The latest official data points to China accounting for nearly a third of the world’s middle-income population.
Figures just released by China’s National Bureau of Statistics (NBS) indicate that the country’s middle-income population has reached 300 million, accounting for 30% of the global total.
The data release comes shortly after the 2017 Central Economic Work Conference claimed that China has “created the most populous middle-income demographic in the world.”
Critics point out, however, that the standard used to define “middle-income” are too broad, and fail to adequately take China’s domestic conditions into accounts.
The NBS used the World Bank’s middle-income benchmark, which in the case of China translates into an annual income of 25,000 – 250,000 yuan.
Writing for Securities Times, Yu Fenghui (余丰慧) points out that that the problem with this standard is that it encompasses far too broad an income range, and that the bottom end falls well below the threshold of what would be considered “middle-income” in the Chinese context.
“If an annual income of 25,000 yuan (or a monthly income of 2083 yuan) is considered middle-income, then this standard is too low,” writes Yu.
“Anyone who works as a labourer in the city can reach this standard….China’s middle-income population is not up to 300 million.”

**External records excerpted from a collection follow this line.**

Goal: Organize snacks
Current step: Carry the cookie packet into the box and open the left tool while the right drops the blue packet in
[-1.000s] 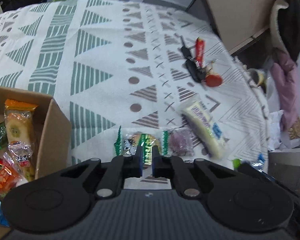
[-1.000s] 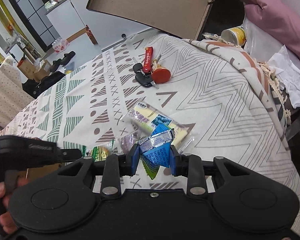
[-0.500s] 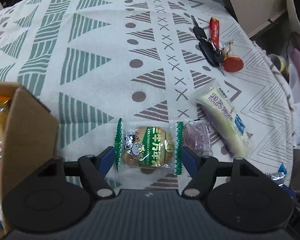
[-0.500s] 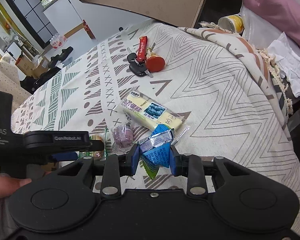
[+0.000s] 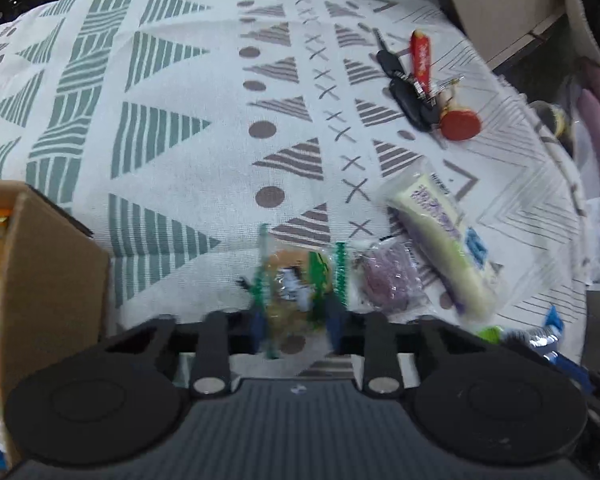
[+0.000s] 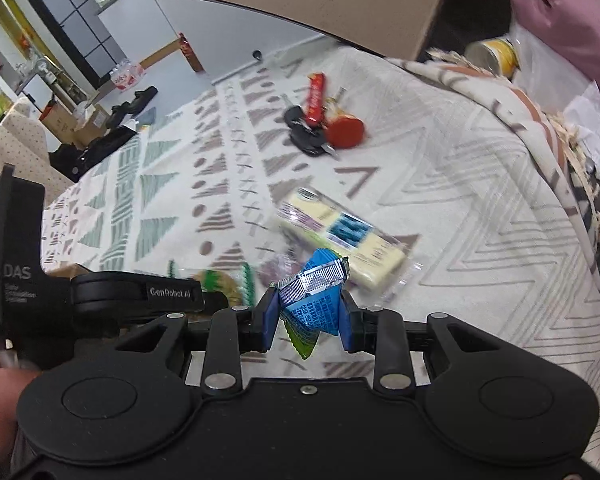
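The green-edged snack packet point(image 5: 296, 280) is motion-blurred — perhaps crumpled — and the cardboard box point(image 5: 40, 264) is cut off at left.

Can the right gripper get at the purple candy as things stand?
Probably not: the right gripper is shut on the blue packet, so its jaws are occupied, though the purple candy lies uncovered on the cloth.
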`<state>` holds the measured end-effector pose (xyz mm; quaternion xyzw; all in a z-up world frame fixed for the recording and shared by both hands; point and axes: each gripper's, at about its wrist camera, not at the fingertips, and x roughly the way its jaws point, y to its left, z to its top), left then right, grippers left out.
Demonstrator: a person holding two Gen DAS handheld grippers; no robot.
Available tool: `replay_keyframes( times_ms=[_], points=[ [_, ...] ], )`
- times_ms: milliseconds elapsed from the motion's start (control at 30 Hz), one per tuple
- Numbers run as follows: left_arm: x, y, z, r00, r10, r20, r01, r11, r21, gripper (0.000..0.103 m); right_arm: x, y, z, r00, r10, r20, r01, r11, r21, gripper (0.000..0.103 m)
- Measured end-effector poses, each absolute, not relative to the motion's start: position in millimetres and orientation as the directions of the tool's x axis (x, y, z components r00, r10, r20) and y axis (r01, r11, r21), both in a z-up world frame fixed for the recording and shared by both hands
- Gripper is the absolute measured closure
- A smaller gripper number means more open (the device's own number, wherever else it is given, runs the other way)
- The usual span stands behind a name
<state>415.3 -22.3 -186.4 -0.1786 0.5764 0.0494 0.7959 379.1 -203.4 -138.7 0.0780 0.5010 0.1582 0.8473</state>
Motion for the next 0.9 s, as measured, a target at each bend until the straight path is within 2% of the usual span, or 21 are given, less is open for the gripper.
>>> replay_keyframes(
  times_ms=[67,533,900],
  points=[
    [409.9,-20.3,-175.9,0.346,-0.142,-0.927,-0.271,0.931,-0.244,0.086,375.0,-196.9,-133.0,0.456,0.354,-0.816,-0.194,0.935,0.298,0.073],
    [364.8,14.2,-117.4,0.455,-0.210,-0.865,-0.224,0.913,-0.340,0.086,331.7,-172.4,-93.9,0.509,0.360,-0.782,-0.212,0.933,0.292,0.073],
    [323.6,63.0,-73.5,0.523,-0.201,-0.828,-0.239,0.898,-0.369,0.086,305.4,-128.6,-71.3,0.522,0.405,-0.751,-0.281,0.913,0.296,0.073]
  ],
)
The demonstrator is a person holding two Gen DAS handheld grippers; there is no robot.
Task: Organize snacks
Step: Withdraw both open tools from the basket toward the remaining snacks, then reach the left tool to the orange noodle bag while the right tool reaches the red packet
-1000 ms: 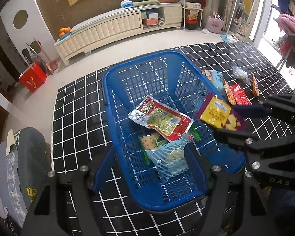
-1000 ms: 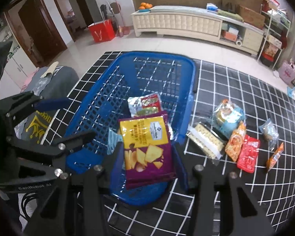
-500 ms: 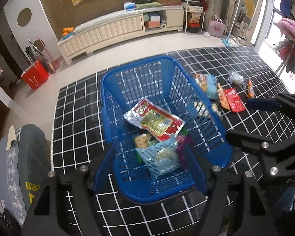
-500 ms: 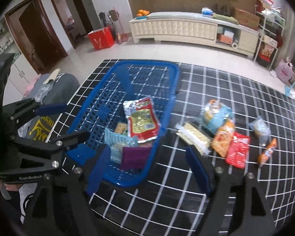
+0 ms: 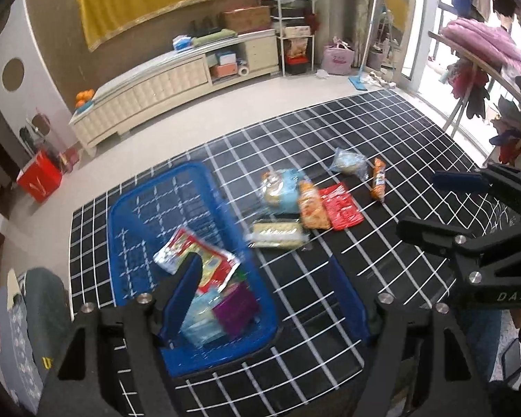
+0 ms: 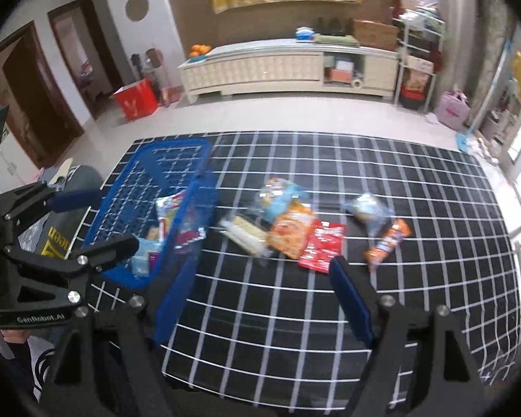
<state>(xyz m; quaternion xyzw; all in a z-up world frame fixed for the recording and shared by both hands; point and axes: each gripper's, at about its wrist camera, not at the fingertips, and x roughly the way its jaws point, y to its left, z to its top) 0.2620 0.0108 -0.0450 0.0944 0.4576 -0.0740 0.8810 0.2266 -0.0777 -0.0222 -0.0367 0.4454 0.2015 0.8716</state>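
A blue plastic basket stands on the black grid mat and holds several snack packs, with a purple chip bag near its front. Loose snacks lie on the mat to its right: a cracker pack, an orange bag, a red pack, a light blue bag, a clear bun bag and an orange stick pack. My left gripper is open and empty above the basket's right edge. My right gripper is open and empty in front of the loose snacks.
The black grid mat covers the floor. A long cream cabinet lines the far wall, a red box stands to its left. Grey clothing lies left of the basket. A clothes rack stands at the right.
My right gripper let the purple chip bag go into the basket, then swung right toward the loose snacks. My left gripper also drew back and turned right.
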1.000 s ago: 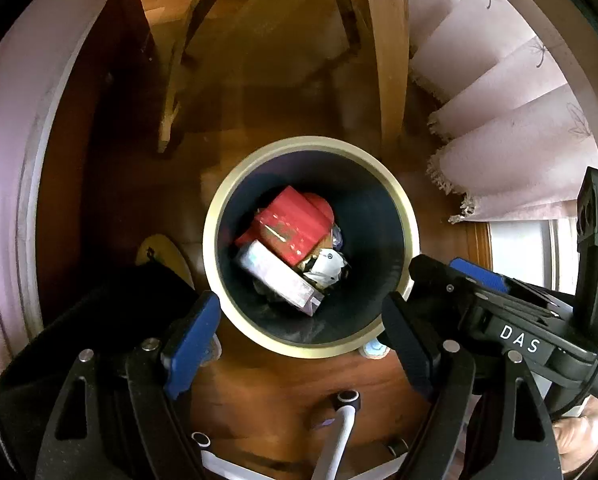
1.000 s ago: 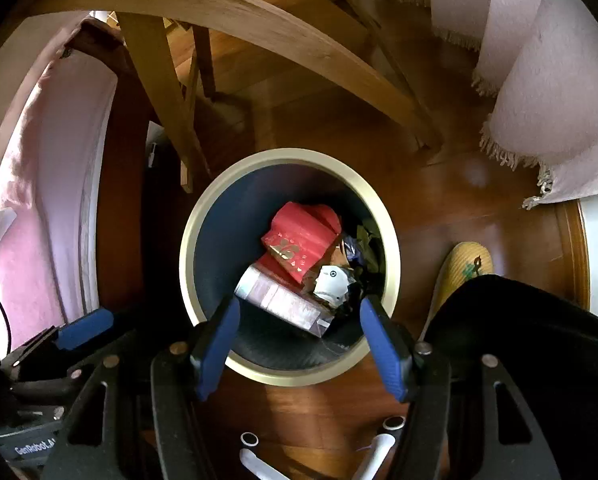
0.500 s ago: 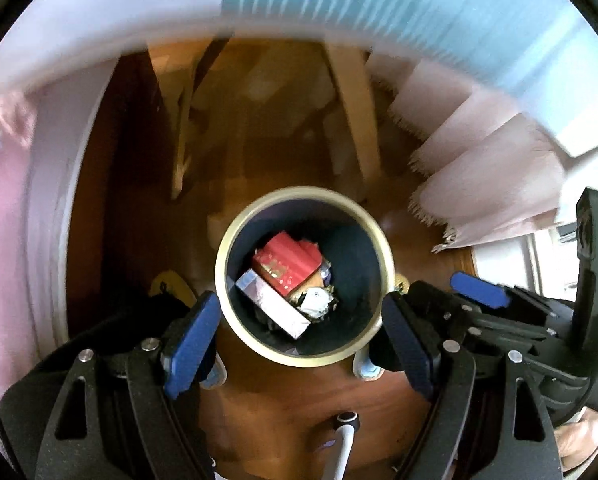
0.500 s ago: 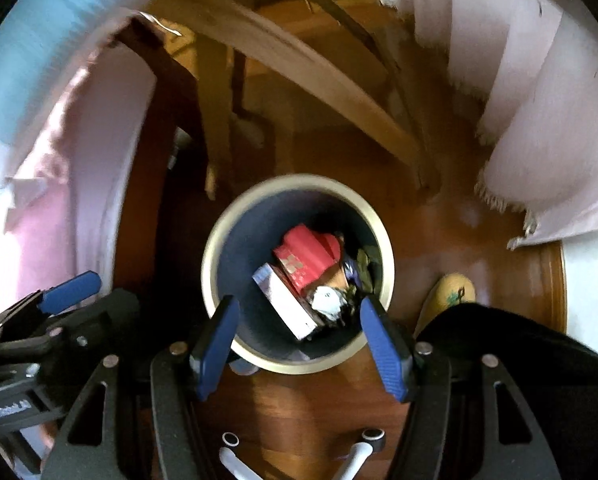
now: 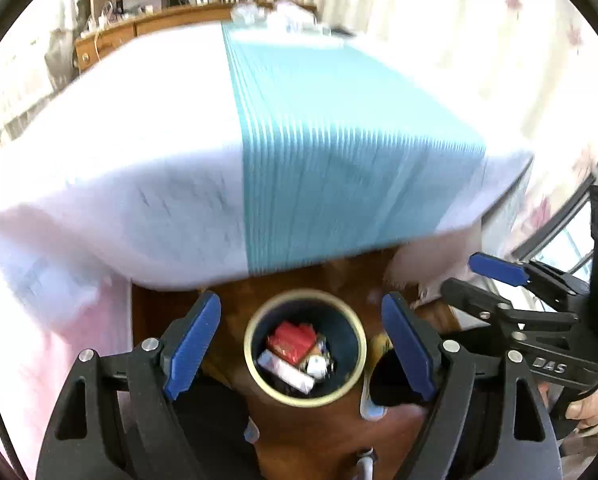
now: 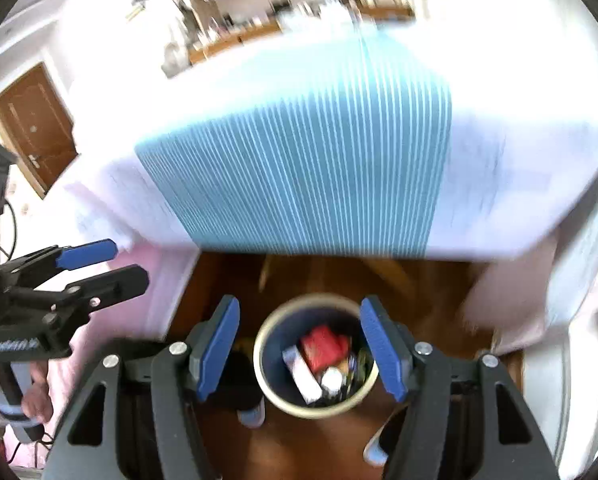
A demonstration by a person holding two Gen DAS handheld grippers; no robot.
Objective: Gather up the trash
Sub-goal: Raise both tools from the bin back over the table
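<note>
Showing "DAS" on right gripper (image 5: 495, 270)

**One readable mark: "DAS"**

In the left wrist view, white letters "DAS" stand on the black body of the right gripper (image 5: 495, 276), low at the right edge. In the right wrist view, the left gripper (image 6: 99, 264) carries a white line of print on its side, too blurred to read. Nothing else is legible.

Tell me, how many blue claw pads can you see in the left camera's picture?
3. Two on the left claw, either side of the trash bin; one on the right claw's upper finger. Its other pad is hidden.
</note>
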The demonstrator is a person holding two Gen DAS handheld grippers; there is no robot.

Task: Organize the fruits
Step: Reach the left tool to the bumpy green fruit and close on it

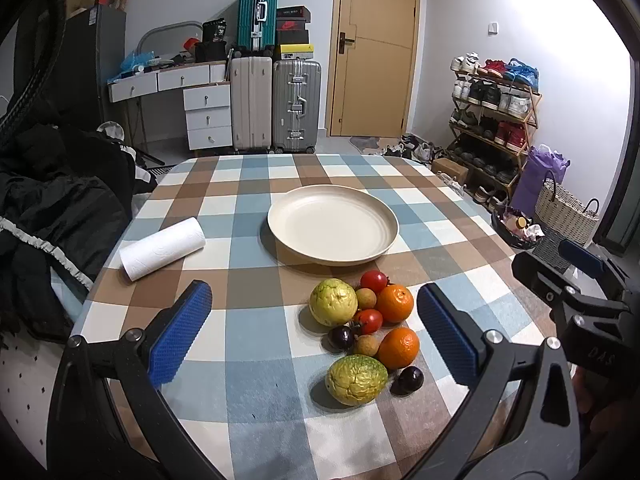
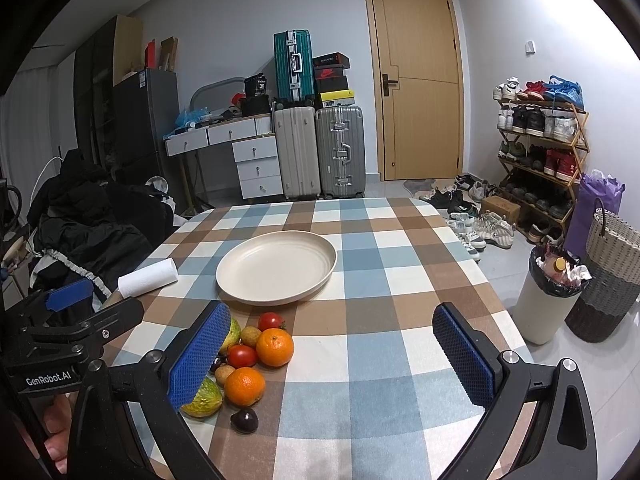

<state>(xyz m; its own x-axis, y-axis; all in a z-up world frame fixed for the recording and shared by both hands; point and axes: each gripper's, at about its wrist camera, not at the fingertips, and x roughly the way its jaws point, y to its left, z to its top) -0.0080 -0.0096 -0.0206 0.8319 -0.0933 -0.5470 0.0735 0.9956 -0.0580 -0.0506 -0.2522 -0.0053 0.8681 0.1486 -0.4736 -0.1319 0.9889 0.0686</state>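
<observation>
Nothing had been picked up: the plate (image 1: pixel 333 225) lay bare and every fruit sat on the counter (image 1: pixel 256 392), so the task looked to be at its very start, with the first reach not yet made. The left claw (image 1: pixel 316 334) was released, its blue pads spread wide and holding nothing, and the fruit cluster lay straight ahead between the two fingers in its view. Nearest to it was a bumpy green-yellow fruit (image 1: pixel 356 379) with a dark plum (image 1: pixel 411 378) just beside it; behind those an orange (image 1: pixel 399 347), a small tan fruit (image 1: pixel 365 345) and a second plum (image 1: pixel 341 337); then a tomato (image 1: pixel 369 320), a guava (image 1: pixel 333 302), a second orange (image 1: pixel 395 303), another tan fruit (image 1: pixel 365 298) and a far tomato (image 1: pixel 374 281). The right claw (image 2: pixel 342 358) was likewise released and empty, but it pointed at bare cloth; the cluster lay off to its left, partly hidden behind its left finger, with one orange (image 2: pixel 244 386) and a plum (image 2: pixel 244 420) showing clear. The next move probably called for one claw to drop over a single fruit at the pile's edge, since the pieces touched and a wide approach might nudge neighbours and set the round ones rolling. The plate stood just beyond the cluster, and a paper roll (image 1: pixel 162 249) lay well off to the left.
</observation>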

Yu instead advocates the use of a higher benchmark for defining China’s middle-income population, as well as the inclusion of other significant indices.
“China’s middle-income population benchmark should be tilted towards the high end…and not solely dependent upon income data for assessment.
“Based on the fundamental standards for wellbeing in China, [benchmarks] should at least involve secure residence and the availability of leisure, ownership of a home and vehicle, ability to readily raise children and care for the elderly, and no pressure in providing education for one’s offspring.”